Below are records; copy every line among them that contains the word "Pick".

———

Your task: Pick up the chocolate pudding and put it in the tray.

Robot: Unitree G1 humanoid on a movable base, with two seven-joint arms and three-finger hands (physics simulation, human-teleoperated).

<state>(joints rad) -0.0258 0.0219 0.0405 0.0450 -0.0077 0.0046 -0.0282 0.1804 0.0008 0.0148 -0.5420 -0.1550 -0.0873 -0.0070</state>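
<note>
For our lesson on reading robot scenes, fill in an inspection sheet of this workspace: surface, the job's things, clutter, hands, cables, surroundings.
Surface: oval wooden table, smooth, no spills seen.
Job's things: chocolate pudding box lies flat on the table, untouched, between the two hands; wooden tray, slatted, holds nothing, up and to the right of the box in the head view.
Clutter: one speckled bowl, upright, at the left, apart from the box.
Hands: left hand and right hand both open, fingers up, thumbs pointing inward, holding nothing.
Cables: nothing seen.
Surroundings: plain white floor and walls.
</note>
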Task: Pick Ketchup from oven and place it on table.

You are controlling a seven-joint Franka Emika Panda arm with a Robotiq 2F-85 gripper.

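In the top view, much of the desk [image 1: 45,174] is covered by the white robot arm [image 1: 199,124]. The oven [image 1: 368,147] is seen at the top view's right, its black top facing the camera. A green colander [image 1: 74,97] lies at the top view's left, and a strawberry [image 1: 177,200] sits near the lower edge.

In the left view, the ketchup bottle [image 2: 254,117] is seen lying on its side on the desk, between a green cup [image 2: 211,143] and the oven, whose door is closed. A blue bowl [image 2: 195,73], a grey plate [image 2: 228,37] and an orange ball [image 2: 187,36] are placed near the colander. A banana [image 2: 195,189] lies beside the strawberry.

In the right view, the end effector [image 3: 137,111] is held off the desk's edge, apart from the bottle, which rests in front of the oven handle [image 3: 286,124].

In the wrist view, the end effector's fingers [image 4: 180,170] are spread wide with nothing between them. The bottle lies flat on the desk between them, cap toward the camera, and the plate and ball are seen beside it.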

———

RESPONSE AREA |
Your task: Pick up the chocolate pudding and put it in the tray.
Task: Pick Ketchup from oven and place it on table.

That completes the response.